The first time I heard the upstairs having play time, I immediately felt violated, and irritated. I don't want to hear your squeaky bed. Hello people wd-40. The condo we just moved from left absolutely nothing for the imagination in regards to our neighbors. but rather than hanky panky, we heard domestic disputes. And honestly, the fighting was always more entertaining, and lasted a hell of lot longer. Don't get me wrong, I am not by any means saying I get a kick out of anyone taking a beating or being abused in any form, however these particular neighbors were the true definition of white trash. I think they had previously graduated from 24 hour binge drinking to I-want-to-be-in-a-coma drug use. They were disturbed, and the fights, which involved throwing things, and neurotic hollering while walking through their house as if they tied 40lb weights around their ankles, were just hilarious.
The majority of the drama was about losing her keys. The first time, before I knew better, I felt bad, I actually sympathized. Losing keys is just as bad as losing your wallet, or a finger. No one wants that.
Silly me.
This woman lost her friggin keys at least 50 times in the year and a half we lived there. now not every time it was her fault. She was convinced that there is a conspiracy that either her husband and or landlord is involved in. I guess I would rather hear that crazy story than she needs protection from the little trolls she believes are stealing her marbles in the middle of the night.
The most horrid thing that could ever take place is having to partake in a conversation with her. Let me paint you a picture. Imagine being tied down in the most uncomfortable position while having someone chew gum in one ear, while the other ear is being attacked by the emergency broadcast test, all while being tickled in the worst way without being aloud to laugh. Does this sound like fun to you? Ya me neither. Being able to stand there and not fall to my knees laughing at the tales of the lost keys and secret missions to destroy her sanity amazes me.

This woman says the most absurd crap I have ever heard. And her favorite habit is to repeat herself until you want to rip your hair out, strand by strand. Having the most atrocious poker face in the world does not help my cause. People can read how I am feeling quite easily, and I can't lie for shit. Can you please imagine what my facial expression might look like while having to defend myself against her torture. Think of Carrot Top constipated. Something like that.
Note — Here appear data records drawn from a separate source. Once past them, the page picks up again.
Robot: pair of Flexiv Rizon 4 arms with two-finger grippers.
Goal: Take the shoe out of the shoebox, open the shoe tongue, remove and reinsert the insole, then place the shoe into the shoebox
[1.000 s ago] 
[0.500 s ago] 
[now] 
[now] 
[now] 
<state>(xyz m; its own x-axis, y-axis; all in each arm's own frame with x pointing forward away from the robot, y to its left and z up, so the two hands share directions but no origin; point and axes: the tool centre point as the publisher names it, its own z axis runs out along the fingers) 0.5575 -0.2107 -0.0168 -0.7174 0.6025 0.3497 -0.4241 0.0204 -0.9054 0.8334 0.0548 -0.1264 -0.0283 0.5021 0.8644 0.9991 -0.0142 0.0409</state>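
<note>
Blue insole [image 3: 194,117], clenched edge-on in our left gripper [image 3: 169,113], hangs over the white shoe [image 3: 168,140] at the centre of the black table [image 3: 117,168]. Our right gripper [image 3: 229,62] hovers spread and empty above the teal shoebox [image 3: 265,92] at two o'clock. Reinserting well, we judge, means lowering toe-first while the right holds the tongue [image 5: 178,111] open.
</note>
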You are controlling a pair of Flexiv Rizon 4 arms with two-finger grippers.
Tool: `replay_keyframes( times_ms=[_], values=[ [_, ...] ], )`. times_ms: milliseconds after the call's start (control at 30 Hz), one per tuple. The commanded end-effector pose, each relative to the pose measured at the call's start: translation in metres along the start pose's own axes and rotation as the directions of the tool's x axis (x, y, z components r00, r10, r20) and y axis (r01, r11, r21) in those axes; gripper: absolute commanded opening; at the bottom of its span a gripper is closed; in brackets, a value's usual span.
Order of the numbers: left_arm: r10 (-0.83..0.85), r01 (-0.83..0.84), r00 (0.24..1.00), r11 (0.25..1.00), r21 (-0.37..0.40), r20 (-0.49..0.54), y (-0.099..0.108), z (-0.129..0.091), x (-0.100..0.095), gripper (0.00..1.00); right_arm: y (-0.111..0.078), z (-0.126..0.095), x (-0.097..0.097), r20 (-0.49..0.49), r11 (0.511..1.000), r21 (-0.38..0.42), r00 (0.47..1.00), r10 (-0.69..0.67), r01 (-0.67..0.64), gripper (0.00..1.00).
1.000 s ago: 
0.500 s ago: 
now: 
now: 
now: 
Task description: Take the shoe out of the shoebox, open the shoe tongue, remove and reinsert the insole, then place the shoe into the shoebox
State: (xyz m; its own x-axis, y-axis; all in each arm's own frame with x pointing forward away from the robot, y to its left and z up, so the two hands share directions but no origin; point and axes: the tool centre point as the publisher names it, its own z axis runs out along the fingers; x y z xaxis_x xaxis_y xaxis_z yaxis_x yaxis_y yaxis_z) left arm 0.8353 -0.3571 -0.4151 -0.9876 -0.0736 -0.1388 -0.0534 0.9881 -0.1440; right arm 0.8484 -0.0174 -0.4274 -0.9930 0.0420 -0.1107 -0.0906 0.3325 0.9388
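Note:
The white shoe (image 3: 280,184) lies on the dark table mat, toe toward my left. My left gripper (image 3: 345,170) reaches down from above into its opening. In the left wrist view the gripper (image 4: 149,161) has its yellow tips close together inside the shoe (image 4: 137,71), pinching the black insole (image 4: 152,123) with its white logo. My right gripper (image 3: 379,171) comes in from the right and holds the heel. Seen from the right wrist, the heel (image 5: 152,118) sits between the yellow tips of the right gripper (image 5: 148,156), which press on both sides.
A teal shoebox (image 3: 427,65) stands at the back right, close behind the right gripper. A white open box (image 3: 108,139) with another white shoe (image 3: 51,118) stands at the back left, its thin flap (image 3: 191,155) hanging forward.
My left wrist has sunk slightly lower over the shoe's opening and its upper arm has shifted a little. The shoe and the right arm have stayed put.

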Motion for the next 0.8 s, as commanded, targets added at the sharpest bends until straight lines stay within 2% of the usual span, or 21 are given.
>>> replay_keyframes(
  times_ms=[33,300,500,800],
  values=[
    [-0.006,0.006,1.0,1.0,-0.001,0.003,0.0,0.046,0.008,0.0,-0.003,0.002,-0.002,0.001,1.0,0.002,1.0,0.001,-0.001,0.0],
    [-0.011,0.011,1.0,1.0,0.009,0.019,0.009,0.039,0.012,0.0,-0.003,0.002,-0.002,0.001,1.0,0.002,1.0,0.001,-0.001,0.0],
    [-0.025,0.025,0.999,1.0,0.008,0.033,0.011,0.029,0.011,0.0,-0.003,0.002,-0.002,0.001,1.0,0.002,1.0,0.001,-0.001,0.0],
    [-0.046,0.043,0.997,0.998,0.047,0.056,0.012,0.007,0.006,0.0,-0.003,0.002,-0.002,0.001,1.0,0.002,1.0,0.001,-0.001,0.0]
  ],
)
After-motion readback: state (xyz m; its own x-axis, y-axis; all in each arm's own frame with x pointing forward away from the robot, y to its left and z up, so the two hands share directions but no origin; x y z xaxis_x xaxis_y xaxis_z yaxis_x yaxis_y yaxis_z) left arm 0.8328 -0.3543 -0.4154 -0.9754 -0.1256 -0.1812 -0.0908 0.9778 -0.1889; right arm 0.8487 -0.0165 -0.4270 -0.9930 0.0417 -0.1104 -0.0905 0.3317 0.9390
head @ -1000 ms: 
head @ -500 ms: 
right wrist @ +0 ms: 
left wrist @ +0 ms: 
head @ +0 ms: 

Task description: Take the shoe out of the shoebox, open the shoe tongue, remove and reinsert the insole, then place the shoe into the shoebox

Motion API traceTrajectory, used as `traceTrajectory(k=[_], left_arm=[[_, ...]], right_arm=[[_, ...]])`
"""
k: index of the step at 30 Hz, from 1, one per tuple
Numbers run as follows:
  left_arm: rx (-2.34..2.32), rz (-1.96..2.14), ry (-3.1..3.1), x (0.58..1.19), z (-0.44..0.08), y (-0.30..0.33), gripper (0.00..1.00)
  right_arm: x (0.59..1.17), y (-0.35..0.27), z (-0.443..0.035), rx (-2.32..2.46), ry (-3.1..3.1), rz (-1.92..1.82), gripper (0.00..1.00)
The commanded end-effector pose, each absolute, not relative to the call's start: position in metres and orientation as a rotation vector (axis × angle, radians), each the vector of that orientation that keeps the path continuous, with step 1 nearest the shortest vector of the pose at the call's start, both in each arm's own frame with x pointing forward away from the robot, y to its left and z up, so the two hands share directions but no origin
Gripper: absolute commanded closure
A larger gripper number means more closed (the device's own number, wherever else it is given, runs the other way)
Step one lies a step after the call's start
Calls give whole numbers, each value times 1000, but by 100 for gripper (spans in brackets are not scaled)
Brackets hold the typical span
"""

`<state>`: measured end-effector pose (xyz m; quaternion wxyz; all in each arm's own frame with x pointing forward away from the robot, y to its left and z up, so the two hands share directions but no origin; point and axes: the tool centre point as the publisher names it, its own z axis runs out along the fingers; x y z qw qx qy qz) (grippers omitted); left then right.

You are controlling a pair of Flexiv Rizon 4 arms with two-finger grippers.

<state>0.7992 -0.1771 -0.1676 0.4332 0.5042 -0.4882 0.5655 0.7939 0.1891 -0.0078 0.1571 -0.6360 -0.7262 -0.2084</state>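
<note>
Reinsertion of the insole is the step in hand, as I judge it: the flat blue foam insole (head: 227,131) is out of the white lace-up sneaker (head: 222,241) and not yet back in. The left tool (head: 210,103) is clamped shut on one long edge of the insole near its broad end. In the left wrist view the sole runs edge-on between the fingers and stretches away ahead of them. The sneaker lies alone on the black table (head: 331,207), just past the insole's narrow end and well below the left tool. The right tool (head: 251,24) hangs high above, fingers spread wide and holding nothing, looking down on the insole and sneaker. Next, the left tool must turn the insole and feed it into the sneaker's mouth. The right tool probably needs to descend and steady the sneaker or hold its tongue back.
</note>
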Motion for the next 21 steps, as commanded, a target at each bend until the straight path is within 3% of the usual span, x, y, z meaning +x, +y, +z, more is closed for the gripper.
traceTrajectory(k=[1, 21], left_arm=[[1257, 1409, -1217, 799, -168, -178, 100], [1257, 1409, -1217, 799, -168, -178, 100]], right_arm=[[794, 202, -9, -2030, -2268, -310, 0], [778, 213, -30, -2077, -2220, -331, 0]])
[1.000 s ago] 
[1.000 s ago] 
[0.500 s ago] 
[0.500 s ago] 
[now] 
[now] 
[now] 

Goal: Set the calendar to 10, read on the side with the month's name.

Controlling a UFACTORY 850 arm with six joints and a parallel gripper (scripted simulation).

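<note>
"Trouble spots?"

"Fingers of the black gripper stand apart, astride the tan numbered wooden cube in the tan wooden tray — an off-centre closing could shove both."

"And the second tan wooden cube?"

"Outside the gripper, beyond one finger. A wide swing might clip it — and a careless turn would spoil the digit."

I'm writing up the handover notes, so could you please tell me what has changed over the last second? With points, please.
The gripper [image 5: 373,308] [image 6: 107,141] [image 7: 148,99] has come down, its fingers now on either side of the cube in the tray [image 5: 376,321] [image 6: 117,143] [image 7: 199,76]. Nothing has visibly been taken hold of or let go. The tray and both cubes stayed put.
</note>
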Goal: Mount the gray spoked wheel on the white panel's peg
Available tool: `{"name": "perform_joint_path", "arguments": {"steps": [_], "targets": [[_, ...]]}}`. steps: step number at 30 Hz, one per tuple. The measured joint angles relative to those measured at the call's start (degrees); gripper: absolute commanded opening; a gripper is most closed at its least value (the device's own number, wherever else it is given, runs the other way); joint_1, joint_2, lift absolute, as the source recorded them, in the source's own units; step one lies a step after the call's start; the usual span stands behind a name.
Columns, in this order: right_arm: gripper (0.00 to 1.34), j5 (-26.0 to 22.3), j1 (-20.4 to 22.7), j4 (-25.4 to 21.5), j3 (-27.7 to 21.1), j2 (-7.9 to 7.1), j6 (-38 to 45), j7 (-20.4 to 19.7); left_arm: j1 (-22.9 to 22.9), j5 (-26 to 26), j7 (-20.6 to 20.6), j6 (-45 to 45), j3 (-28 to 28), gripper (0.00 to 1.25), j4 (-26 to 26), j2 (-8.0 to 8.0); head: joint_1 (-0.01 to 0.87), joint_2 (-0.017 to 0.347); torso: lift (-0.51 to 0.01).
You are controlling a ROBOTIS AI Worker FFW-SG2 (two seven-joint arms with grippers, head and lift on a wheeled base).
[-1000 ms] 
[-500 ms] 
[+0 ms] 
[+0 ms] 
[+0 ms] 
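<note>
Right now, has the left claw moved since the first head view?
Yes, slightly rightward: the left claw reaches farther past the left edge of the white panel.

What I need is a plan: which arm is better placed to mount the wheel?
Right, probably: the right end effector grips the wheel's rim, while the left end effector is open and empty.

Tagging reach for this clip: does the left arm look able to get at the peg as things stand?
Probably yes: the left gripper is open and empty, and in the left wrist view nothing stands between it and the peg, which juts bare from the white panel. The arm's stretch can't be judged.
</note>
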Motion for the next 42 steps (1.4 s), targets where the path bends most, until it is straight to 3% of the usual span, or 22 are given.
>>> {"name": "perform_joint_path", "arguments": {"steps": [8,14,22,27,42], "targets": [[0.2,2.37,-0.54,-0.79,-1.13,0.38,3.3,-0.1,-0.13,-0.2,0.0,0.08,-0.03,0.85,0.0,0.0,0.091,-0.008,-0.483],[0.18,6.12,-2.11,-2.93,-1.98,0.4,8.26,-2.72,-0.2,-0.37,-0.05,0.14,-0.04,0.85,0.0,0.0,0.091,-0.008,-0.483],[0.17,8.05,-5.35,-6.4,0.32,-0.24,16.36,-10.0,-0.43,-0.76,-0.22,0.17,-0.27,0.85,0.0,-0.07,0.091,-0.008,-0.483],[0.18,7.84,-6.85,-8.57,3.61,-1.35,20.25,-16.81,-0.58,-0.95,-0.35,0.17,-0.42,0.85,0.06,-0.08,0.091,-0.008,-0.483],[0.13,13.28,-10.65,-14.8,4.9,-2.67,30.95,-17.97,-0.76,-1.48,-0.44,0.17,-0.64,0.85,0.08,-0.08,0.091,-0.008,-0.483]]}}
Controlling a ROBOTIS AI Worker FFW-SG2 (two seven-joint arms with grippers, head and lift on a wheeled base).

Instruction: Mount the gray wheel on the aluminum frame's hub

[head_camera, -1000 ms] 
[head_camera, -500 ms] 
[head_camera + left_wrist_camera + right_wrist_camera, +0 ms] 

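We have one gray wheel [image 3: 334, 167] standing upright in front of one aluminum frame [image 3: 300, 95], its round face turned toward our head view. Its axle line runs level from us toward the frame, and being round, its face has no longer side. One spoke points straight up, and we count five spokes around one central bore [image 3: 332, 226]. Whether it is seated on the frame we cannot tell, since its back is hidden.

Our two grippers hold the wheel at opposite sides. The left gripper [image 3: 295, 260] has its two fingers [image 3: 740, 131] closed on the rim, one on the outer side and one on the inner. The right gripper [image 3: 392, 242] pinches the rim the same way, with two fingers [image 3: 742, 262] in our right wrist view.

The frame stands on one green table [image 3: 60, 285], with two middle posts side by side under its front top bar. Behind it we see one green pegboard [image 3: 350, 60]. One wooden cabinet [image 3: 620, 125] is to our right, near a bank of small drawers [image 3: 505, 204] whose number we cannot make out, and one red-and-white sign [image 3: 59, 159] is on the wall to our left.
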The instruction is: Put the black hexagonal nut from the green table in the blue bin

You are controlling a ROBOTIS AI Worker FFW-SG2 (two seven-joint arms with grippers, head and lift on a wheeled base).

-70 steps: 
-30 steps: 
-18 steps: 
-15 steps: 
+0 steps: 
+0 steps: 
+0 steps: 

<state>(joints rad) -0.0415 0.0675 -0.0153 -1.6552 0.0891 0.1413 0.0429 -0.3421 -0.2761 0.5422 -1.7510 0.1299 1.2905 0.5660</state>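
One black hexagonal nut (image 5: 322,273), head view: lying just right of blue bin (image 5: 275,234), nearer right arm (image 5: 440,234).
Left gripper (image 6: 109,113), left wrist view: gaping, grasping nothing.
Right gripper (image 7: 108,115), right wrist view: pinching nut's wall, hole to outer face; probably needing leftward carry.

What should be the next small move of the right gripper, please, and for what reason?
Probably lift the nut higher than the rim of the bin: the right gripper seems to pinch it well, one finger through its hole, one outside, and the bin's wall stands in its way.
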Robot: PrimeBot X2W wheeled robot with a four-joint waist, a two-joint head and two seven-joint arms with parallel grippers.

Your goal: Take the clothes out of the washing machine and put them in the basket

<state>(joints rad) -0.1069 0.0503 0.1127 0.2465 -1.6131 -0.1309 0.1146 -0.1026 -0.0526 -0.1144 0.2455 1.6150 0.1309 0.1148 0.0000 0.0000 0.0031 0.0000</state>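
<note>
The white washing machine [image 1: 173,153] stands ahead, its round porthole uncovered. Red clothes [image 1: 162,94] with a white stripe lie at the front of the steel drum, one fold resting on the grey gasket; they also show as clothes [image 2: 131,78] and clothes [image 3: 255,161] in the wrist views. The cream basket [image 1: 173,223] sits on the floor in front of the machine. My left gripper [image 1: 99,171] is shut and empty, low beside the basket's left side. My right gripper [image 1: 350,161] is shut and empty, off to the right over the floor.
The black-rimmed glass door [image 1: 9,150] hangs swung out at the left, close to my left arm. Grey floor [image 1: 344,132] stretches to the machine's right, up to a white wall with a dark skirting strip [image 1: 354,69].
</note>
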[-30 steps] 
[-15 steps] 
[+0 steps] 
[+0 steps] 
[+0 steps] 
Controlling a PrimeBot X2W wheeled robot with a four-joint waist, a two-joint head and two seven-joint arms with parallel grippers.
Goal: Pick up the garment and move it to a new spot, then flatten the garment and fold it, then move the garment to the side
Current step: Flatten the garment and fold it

mental note: Get neighbors upstairs wd-40 cans, and a kama sutra book, that shit is sad.
2 comments:
Sounds like a form of pollution to me. A comment to your current neighbours like "Boy, you guys had fun last night" might make them a little more discreet.
AV
http://netherregionoftheearthii.blogspot.com/
http://tomusarcanum.blogspot.com/
Great post! it was actually quite perfect timing that I read this. I live in an apartment complex and I just had a young couple move in across from me about a month ago. Every night it's either fighting or "play time".
Except last night. I was in my room and I heard screaming. I looked out my window, which I could see directly into their kitchen to find the lady beating the crap out of her boyfriend while he was just standing there with a big bottle of liquor. After about 10 minutes of watching this fight, the cops showed up. The girl ended up getting arrested!